Sunday, 22 June 2014

Data Scientist as a role

As promised in my last blog, here is my analysis on what does a Data Scientist Role mean and why it is not a new jargon replacing Marketing Consultants or Product Manager or an IT Manager Role which some of my friends pointed out in the last blog.

Remember our teenage days when we were in probably 10th Std and this profound question was asked , Are u going take Science or Arts?.80% of my friends who mostly are Engineers would have said of course Science without a blink of their eye. Little did we know that every innovation has an artist behind that and every scientist has that artist in him which gives him that imagination to innovate. So what I am trying to make a point is that they are just two sides of a same coin.

Coming back to our Data Scientist Role, it is the best example of how a person can present data in the most creative and intuitive manner that it helps business. Also note that the KPIs are different for each business so the rules of analysis differ. The Data Scientist should be able to interpret the data using mathematical and analytical tools and understand the trends.  There is no more need to be an Engineer and learn all the programming languages like C++, java, Dot-net etc. to get a Data Scientist Role. I believe a Business person who understands the Business and can play with some tools is the best person suited for role. It is the best example of a Role which brings Art and Science together. 

As expected this answer did make the students very happy and suddenly there was lot of eagerness to know what this role entails. So I believe there are just few things which can help to make a Data Scientist:-
1.   Business knowledge and acumen in the stream where one wants to take the role
2.   Statistical and analytical tools usage to bring creativity and make sense of the big data
3.     Good communication

Lots of Universities have already started providing full time courses to specialize in this role.
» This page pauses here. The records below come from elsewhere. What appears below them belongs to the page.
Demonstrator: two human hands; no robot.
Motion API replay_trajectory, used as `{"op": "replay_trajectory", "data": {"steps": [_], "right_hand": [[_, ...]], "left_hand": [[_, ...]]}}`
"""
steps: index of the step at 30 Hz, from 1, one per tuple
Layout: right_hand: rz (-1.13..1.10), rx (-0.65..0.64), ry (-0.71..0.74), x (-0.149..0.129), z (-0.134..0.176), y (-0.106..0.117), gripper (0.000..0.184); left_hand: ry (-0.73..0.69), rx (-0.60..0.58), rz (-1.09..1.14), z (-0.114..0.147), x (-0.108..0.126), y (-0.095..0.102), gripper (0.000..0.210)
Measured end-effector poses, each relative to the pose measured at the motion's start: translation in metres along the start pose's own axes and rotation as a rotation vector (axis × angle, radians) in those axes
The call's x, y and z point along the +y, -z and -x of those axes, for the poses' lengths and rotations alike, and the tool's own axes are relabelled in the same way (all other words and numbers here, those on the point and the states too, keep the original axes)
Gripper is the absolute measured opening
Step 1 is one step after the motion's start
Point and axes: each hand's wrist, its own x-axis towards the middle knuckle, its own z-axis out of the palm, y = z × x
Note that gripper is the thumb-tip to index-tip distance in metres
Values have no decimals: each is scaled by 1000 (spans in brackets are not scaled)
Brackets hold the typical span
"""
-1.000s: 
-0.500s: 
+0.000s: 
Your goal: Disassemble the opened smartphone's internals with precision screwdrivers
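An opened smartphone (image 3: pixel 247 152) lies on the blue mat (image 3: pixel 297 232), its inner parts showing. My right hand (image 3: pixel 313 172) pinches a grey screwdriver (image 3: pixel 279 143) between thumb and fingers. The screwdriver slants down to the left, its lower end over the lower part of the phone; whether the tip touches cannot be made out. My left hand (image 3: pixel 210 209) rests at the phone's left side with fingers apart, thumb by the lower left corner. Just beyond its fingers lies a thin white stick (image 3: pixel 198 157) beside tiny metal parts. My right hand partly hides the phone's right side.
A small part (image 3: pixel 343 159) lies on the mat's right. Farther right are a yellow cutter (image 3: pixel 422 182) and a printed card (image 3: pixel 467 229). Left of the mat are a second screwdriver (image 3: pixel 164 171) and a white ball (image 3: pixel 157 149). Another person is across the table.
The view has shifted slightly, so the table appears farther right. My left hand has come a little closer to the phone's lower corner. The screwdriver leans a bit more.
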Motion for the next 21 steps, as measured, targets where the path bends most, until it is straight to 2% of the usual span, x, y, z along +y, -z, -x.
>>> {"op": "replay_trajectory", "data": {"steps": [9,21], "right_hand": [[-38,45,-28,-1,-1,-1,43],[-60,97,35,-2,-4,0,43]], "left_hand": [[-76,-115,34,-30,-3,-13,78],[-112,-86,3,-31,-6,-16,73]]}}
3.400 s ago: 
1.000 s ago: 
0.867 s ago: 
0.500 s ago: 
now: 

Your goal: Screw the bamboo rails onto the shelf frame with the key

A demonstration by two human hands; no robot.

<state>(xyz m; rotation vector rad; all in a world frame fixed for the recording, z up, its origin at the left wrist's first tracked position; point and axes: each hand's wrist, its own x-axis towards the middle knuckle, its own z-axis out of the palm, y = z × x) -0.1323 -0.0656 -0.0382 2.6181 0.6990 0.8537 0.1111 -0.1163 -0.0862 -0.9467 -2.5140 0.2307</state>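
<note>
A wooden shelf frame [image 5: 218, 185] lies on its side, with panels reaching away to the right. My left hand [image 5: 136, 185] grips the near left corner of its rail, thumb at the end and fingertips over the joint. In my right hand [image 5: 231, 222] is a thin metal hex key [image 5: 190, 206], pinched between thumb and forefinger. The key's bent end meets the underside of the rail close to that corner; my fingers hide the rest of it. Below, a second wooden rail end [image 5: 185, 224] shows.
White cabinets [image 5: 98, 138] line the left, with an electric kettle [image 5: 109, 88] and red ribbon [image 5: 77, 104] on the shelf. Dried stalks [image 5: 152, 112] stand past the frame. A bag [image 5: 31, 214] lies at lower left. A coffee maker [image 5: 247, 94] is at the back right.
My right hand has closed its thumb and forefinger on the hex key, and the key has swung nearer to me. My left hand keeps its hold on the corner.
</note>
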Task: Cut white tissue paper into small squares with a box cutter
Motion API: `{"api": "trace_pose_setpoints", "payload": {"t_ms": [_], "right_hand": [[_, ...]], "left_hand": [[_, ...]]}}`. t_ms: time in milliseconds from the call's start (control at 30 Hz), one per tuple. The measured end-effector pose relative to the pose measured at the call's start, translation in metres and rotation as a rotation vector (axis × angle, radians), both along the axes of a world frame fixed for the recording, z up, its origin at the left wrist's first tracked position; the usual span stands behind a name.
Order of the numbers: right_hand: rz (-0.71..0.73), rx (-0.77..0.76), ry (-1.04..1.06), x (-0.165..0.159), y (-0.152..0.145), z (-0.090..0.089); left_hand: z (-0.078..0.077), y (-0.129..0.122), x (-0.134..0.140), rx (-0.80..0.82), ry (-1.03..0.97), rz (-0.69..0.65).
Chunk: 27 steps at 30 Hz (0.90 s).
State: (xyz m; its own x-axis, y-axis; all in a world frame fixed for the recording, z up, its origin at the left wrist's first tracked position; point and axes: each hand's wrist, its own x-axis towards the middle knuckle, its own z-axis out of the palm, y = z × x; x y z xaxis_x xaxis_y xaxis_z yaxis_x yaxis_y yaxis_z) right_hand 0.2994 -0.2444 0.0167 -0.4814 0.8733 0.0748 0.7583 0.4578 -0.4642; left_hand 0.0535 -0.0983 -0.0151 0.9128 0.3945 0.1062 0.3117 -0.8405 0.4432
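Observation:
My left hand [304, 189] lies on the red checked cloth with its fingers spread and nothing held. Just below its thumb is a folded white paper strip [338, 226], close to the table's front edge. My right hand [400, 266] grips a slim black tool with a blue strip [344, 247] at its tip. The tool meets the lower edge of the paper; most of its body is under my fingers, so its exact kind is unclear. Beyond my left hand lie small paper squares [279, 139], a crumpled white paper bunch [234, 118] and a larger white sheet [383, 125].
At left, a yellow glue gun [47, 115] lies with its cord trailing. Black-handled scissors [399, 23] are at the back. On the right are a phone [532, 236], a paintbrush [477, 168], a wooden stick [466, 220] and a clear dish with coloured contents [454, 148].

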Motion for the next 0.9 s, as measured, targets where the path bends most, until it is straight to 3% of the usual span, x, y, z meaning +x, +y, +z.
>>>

Saint Peter’s University in US provides a full time degree course in the same.


There is no need of being an expert on Hadoop platforms and MapReduce functions because they are just another enterprise platforms where the analytics is done. As per Heidrick & Struggles report a single company like Wipro already has around 8000 people on data science and analytics role and it is just going to grow.

Here is what  VP of Development for Big Data projects at IBM, Anjul Bhambhri says in the following blog. 

Sunday, 8 June 2014

Big data ->Big Employment

I recently visited a college for a talk on Big Data. The College had a combination of MCA and MBA students and a nice set of smart enthusiastic students with gleam in their eyes.  Now I always get excited to see this enthusiasm because I feel that energy and enthusiasm of our youth is what will make a difference to the world in the coming decade.

As we started discussing on usual Big Data topics the discussion started flowing into how this is going to create and shape new requirements and drive the technology in coming future. The most important aspect being how this huge nexus of Data is going to drive new roles in the market and the skills required for the same. Here I was actually able to touch the cord because suddenly they all were very excited on what this new role entails.

The fact that Gartner’s prediction is Big Data is going to create around 4.4 million new IT jobs globally by 2015 reflects this fact. The jobs would involve around technology to handle the data and capabilities to analyze and make sense out of this data set. By 2015 it is also predicted that 80% of the data is going to be uncertain, so in spite of us having all data available there would be a need to know and  determine how to use the data, then determining what confidence level needs to act on the data and in what context is the data available.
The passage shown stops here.